• [The task] Repeat exactly the lines from the first line of the records through the line containing "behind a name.", and nothing more.

• [Records for the task]
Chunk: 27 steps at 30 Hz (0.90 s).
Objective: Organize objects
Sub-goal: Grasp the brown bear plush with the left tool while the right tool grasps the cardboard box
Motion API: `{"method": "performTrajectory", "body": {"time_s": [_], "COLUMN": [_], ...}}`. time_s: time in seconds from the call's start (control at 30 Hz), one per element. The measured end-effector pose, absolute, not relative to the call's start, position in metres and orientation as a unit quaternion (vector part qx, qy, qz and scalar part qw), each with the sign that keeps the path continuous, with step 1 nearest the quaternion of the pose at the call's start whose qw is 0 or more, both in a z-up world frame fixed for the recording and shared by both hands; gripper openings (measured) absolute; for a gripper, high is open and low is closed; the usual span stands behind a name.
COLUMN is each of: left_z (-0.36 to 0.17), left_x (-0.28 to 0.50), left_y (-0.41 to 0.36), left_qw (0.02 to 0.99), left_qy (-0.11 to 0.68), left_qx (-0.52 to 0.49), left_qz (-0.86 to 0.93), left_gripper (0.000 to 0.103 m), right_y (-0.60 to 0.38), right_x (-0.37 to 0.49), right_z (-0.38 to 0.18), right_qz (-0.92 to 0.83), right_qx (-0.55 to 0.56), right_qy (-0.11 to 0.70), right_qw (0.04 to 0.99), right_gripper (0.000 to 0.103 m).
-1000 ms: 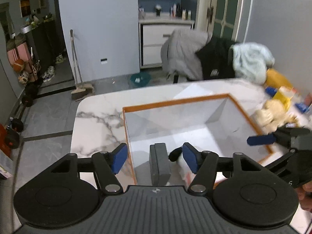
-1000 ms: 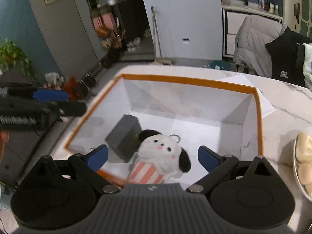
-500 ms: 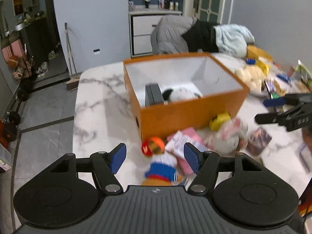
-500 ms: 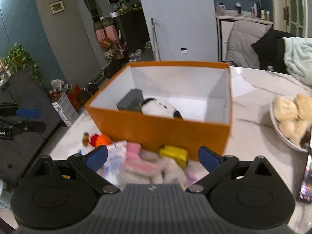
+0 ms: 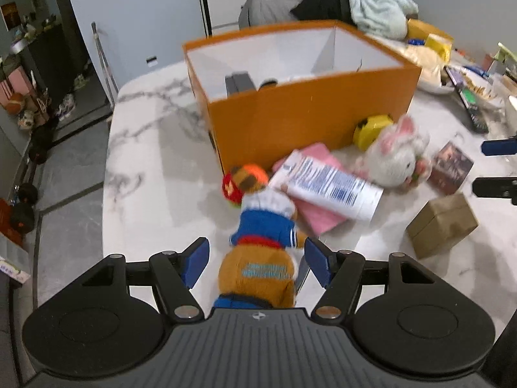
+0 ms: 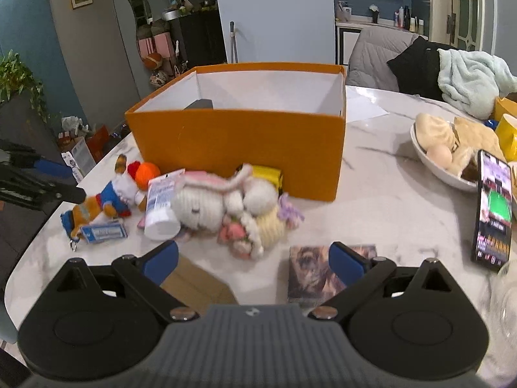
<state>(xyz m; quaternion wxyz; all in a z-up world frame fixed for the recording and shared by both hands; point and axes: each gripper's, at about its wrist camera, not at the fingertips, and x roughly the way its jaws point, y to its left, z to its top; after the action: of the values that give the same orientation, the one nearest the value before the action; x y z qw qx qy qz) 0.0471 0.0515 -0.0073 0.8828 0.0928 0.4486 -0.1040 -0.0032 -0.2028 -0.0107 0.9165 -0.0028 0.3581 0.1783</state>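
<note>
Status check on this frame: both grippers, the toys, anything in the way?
Left gripper jaws open, astride the bear plush, not pinching. Right gripper open, empty. Orange box holds a dark case. White tube beside the bear's head.

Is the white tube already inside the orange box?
No, the white tube lies on the table in front of the orange box, resting across a pink item.
</note>
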Motion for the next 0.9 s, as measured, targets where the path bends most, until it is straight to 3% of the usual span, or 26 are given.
{"method": "performTrajectory", "body": {"time_s": [0.33, 0.53, 0.9], "left_z": [-0.024, -0.031, -0.039], "left_x": [0.052, 0.061, 0.065], "left_y": [0.048, 0.050, 0.052], "left_qw": [0.872, 0.869, 0.861], "left_qy": [0.465, 0.474, 0.487], "left_qx": [0.082, 0.085, 0.098], "left_qz": [-0.126, -0.115, -0.107], "left_gripper": [0.077, 0.077, 0.078], "right_y": [-0.237, -0.240, -0.177], "right_x": [0.002, -0.006, -0.017], "right_z": [-0.037, -0.035, -0.043], "right_qz": [0.073, 0.115, 0.225], "right_qx": [0.013, 0.057, -0.040], "right_qy": [0.359, 0.337, 0.321], "right_qw": [0.931, 0.933, 0.919], "right_gripper": [0.099, 0.099, 0.098]}}
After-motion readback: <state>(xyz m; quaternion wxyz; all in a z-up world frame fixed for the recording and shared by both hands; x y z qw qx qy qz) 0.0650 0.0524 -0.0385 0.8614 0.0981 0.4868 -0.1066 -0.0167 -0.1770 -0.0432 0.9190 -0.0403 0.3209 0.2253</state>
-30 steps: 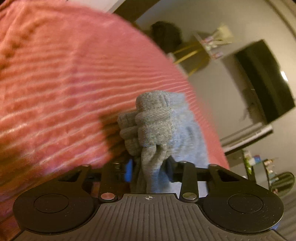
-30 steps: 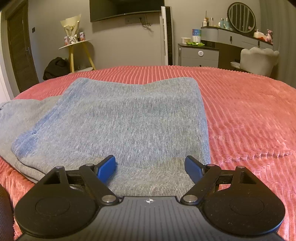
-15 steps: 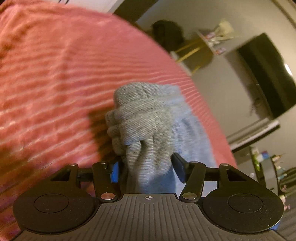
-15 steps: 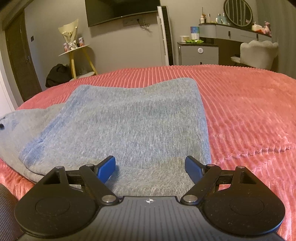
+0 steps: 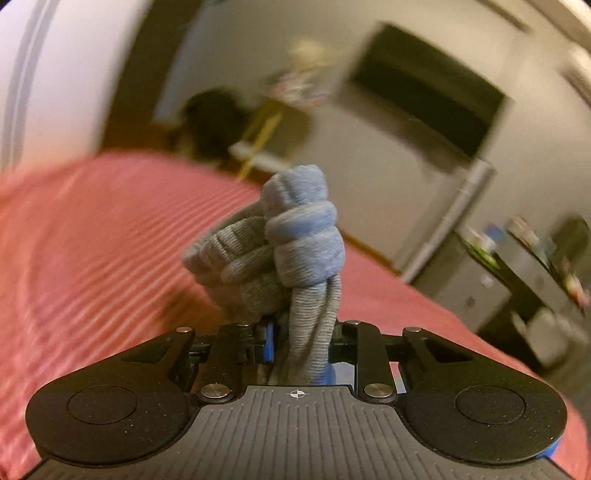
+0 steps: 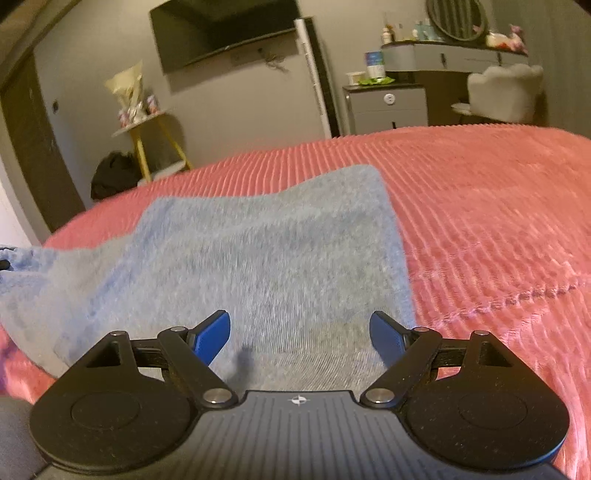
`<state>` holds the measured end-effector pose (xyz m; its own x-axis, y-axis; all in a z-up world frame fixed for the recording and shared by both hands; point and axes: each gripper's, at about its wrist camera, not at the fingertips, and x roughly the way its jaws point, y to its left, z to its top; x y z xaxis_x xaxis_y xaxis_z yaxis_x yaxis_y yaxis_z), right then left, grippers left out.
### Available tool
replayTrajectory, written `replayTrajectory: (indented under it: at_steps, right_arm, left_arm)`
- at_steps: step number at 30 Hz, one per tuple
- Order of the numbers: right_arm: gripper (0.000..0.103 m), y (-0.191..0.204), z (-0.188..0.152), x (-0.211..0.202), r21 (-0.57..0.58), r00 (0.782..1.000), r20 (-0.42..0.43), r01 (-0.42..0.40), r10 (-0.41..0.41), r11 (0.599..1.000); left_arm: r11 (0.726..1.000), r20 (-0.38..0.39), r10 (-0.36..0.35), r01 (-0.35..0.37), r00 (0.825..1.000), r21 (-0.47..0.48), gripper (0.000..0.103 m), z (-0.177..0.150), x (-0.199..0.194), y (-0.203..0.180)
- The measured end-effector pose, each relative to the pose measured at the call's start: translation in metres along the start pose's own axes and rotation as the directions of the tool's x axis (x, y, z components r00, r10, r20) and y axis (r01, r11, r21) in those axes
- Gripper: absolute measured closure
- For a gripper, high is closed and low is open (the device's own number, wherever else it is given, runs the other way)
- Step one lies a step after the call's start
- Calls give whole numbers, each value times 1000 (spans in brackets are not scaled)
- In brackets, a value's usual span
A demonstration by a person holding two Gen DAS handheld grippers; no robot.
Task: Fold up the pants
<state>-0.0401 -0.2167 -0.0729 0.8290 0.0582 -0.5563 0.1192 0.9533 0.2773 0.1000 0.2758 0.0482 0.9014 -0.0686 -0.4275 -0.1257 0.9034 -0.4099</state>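
Note:
The grey-blue pants (image 6: 258, 251) lie partly folded on the red ribbed bedspread (image 6: 480, 206). In the right wrist view my right gripper (image 6: 299, 332) hovers low over their near edge, jaws wide open and nothing between the blue pads. In the left wrist view, a bunched, gathered end of the pants (image 5: 295, 240) sticks up between the fingers of my left gripper (image 5: 303, 339). Its jaws are closing and pinch the fabric, which is lifted above the bedspread (image 5: 92, 240). The left end of the pants at the right view's left edge is raised.
Beyond the bed stand a yellow-legged side table (image 6: 147, 125), a dark bag (image 6: 114, 177) on the floor, a wall television (image 6: 225, 33), a grey drawer unit (image 6: 388, 107) and a white chair (image 6: 502, 92). A dark door (image 6: 33, 140) is at the left.
My left gripper opened briefly, closed again on the bunched end and rose with it off the bed, rolling as it went. The right gripper stayed in place, tilting slightly.

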Motion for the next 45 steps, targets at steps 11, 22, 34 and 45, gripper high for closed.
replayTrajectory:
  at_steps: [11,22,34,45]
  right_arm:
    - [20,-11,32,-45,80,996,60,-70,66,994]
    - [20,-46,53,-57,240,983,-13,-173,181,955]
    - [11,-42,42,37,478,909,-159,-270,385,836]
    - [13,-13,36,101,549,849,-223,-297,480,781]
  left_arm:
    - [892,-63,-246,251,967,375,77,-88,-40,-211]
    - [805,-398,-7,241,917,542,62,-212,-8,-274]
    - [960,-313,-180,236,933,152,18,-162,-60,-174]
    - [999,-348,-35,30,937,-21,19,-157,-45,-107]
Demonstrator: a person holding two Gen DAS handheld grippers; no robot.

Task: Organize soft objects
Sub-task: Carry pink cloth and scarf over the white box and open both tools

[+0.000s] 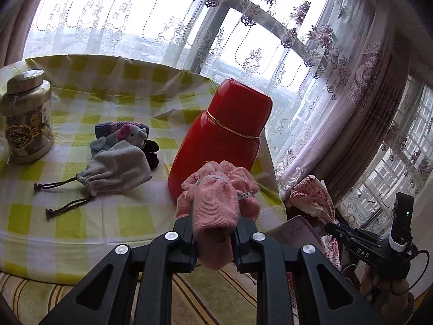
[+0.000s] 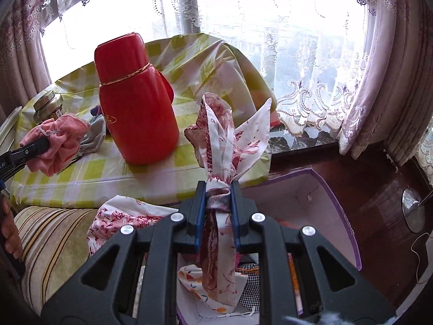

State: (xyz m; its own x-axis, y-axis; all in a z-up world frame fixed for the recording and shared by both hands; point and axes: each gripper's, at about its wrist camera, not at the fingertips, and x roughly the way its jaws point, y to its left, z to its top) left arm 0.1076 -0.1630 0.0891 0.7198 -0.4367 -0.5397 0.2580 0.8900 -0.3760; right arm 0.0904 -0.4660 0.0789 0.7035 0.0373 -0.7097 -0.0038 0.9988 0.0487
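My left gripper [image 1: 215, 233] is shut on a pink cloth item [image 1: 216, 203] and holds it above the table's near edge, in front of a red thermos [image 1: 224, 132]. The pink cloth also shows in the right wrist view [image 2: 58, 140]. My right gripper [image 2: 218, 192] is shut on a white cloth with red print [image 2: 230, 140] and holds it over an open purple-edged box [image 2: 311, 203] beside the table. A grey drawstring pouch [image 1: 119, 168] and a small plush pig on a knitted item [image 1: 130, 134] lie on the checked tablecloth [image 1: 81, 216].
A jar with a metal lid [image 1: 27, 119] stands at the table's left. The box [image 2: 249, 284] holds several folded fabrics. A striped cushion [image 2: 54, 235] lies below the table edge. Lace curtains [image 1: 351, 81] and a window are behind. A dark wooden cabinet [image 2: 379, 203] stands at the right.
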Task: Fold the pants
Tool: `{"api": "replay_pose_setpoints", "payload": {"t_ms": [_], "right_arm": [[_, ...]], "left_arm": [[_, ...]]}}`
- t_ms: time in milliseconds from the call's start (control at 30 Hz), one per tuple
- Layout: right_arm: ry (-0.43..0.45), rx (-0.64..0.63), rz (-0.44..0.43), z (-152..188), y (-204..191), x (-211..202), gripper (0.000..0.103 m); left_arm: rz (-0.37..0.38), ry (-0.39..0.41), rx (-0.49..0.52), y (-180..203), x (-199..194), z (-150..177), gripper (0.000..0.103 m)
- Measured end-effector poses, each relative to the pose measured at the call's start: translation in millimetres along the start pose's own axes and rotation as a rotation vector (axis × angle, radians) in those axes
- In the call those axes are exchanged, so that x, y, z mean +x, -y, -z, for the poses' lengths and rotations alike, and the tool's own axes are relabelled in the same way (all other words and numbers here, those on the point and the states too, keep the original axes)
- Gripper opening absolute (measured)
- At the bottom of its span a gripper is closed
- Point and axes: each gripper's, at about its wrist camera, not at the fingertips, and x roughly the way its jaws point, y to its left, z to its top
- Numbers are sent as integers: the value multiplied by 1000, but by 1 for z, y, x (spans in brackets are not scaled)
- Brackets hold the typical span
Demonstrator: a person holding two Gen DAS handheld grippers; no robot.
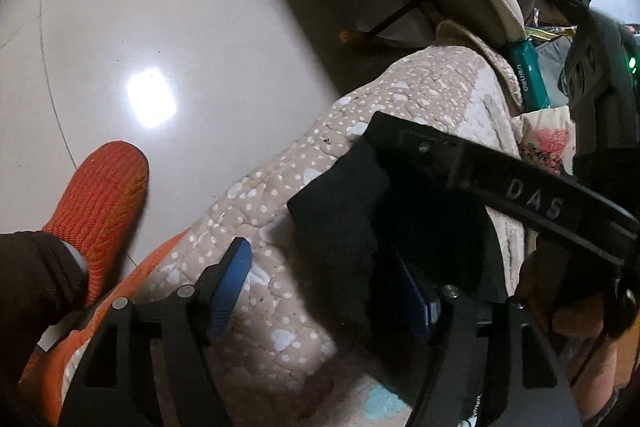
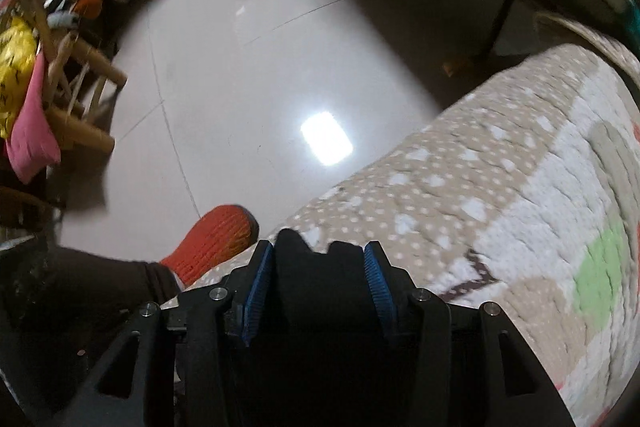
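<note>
Beside spotted quilt, orange shoe, glossy tiles, cluttered chair

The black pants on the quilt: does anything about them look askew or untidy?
Yes. The black pants lie at the very edge of the dotted quilt, close to the drop to the floor. In the right wrist view their end is bunched and uneven between the jaws, not flat.

Black pants run off the frame bottom; far clutter smeared by blur.
</note>
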Motion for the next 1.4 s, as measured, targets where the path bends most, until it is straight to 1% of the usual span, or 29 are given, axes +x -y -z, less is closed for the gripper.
{"api": "replay_pose_setpoints", "payload": {"t_ms": [67,133,167,200,233,300,367,567,700,833,967,1033,1133,1167,1233,1267,1300,1333,1367,1400], "right_arm": [[-11,-46,30,2,-8,2,52],[-14,-55,49,2,-10,1,42],[-13,-49,59,3,-11,0,28],[-7,-41,60,3,-10,-3,23],[9,-31,55,4,-10,-7,20],[36,-14,52,8,-8,-17,18],[74,-1,48,12,-7,-31,18],[199,58,25,36,3,-79,18],[273,128,9,60,19,-105,18],[329,208,8,89,39,-123,18],[370,314,8,134,68,-138,18],[387,367,7,157,82,-142,18],[414,460,-5,198,104,-144,18],[421,502,-8,215,113,-144,18],[425,573,-9,246,128,-141,21],[425,613,7,261,136,-141,21],[424,662,42,278,144,-141,27],[426,712,71,295,152,-144,33],[434,748,87,306,158,-147,46],[442,797,124,318,163,-153,51]], "left_arm": [[-29,0,27,4,0,1,68],[-27,-8,46,7,1,1,55],[-15,-12,58,9,-1,0,43],[4,-12,67,11,-4,-1,27],[40,-20,73,12,-6,-2,19],[52,-23,75,15,-10,-1,14],[80,-24,81,19,-16,1,11],[176,-1,141,40,-33,8,11],[238,-38,193,62,-28,22,10],[289,-81,303,97,-22,47,10],[320,-121,419,130,-13,76,10],[332,-160,487,144,-4,91,10],[314,-216,612,162,10,118,11],[305,-228,651,166,13,124,14],[302,-254,726,172,13,138,22],[316,-274,755,173,11,143,29],[337,-293,776,174,8,146,35],[363,-309,789,174,3,147,37],[402,-326,798,172,-5,147,41],[440,-333,803,171,-12,144,44]]}}
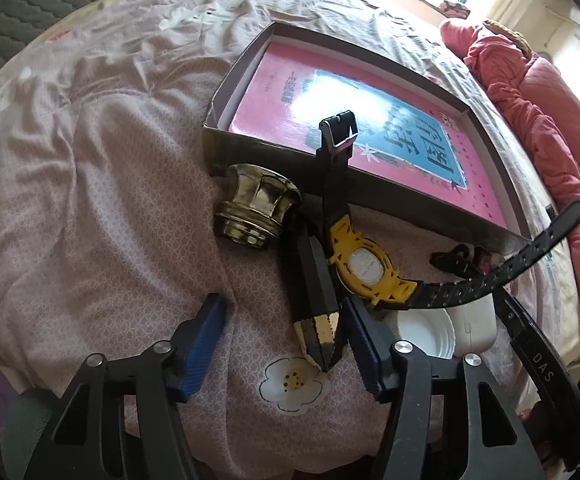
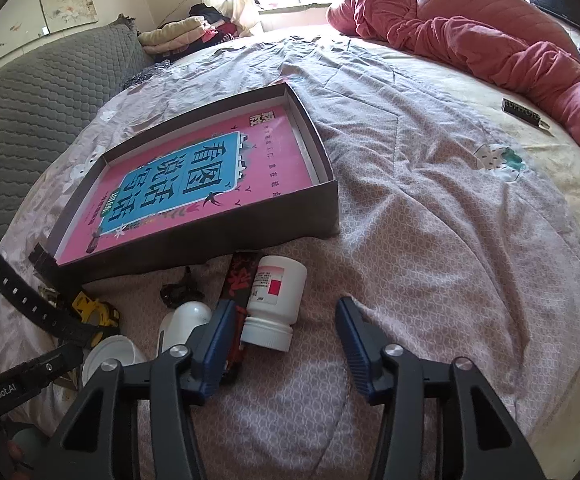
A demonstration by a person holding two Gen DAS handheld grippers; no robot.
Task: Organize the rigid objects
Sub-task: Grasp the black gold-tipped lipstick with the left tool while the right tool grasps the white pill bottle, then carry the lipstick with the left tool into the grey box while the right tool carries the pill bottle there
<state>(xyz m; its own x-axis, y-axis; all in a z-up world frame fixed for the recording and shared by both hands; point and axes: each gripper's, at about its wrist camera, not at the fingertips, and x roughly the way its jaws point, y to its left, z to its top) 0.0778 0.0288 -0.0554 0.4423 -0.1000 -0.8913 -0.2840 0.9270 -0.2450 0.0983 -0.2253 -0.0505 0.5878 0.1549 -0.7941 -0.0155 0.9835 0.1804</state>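
We hold our left black two-finger gripper with blue ribbed pads (image 1: 281, 344) angled steeply down, jaws parted, gripping nothing; our right black gripper with blue pads (image 2: 285, 344) matches it. Its jaws are apart too.

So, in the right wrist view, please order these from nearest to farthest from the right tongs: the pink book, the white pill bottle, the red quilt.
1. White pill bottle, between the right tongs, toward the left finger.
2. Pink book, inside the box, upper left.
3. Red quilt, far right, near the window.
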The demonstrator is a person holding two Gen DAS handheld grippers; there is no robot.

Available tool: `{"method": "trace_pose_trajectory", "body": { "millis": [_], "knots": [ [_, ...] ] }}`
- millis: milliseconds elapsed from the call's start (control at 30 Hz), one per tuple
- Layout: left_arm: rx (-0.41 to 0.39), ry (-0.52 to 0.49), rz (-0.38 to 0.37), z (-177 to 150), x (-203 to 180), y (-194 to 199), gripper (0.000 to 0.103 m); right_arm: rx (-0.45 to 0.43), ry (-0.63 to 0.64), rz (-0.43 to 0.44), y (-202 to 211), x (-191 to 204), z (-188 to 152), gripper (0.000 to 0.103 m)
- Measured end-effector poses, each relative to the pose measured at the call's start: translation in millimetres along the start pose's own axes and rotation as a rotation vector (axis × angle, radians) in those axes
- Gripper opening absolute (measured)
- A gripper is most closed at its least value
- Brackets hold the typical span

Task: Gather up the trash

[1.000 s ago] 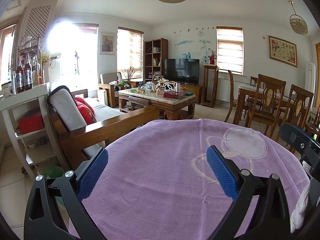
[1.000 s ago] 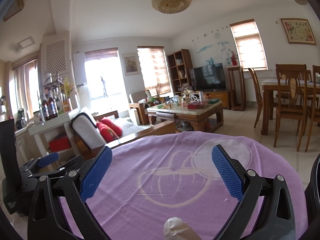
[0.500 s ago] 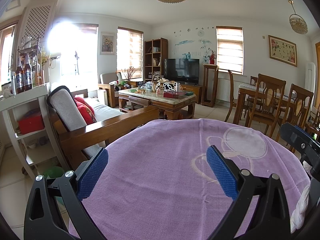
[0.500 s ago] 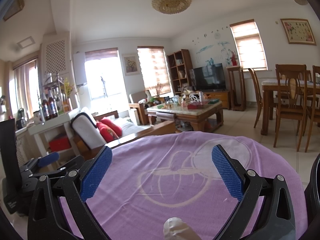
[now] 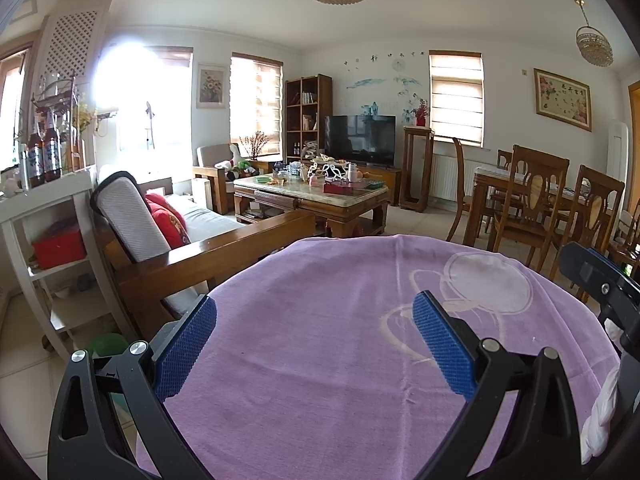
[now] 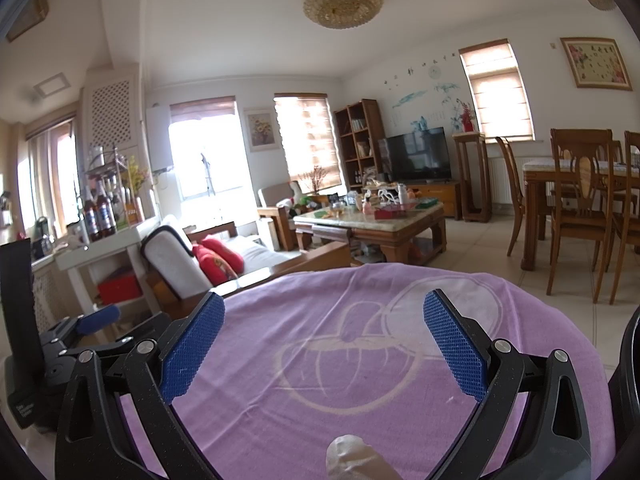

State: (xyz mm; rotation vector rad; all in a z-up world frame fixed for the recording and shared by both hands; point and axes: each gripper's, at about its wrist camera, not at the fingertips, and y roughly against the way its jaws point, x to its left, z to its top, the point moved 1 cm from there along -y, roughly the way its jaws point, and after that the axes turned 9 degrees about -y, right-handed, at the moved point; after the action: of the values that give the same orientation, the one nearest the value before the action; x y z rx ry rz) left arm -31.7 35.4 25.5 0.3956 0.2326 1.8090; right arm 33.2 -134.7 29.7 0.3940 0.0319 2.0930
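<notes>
My left gripper (image 5: 314, 312) is open and empty, held low over a round table with a purple cloth (image 5: 320, 360). My right gripper (image 6: 323, 312) is open and empty over the same cloth (image 6: 340, 380). A crumpled whitish wad (image 6: 352, 460) lies on the cloth at the bottom edge of the right wrist view, behind my fingertips. A white crumpled piece (image 5: 600, 412) shows at the right edge of the left wrist view, beside the right gripper's body (image 5: 600, 280). The left gripper's body (image 6: 60, 352) shows at the left in the right wrist view.
A wooden sofa with red cushions (image 5: 168, 220) stands just beyond the table's left side. A white shelf unit with bottles (image 5: 44, 208) is at far left. A cluttered coffee table (image 5: 312, 196) is ahead. Dining chairs and a table (image 5: 540, 200) stand at right.
</notes>
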Motion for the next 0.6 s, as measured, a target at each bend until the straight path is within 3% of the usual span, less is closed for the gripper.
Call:
{"method": "trace_pose_trajectory", "body": {
  "millis": [600],
  "knots": [
    [0.001, -0.01, -0.015, 1.4, 2.8, -4.6, 0.098, 0.0, 0.0, 0.0, 0.1, -0.7, -0.2, 0.098]
  ]
}}
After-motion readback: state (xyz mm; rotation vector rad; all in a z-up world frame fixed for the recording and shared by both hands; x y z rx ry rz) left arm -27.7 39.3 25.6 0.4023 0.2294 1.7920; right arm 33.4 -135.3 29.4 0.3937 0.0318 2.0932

• [Reply]
Chunk: 27 steps at 30 Hz (0.90 s).
Objective: Organize objects
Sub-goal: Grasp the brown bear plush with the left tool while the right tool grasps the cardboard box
Motion API: `{"method": "performTrajectory", "body": {"time_s": [_], "COLUMN": [_], ...}}`. time_s: time in seconds from the call's start (control at 30 Hz), one per element. The measured end-effector pose, absolute, not relative to the call's start, position in metres and orientation as a unit quaternion (vector part qx, qy, qz and scalar part qw), each with the sign that keeps the path continuous, with step 1 nearest the quaternion of the pose at the call's start whose qw is 0 or more, both in a z-up world frame fixed for the recording and shared by both hands; gripper openings (measured) absolute; for a gripper, high is open and low is closed; the usual span stands behind a name.

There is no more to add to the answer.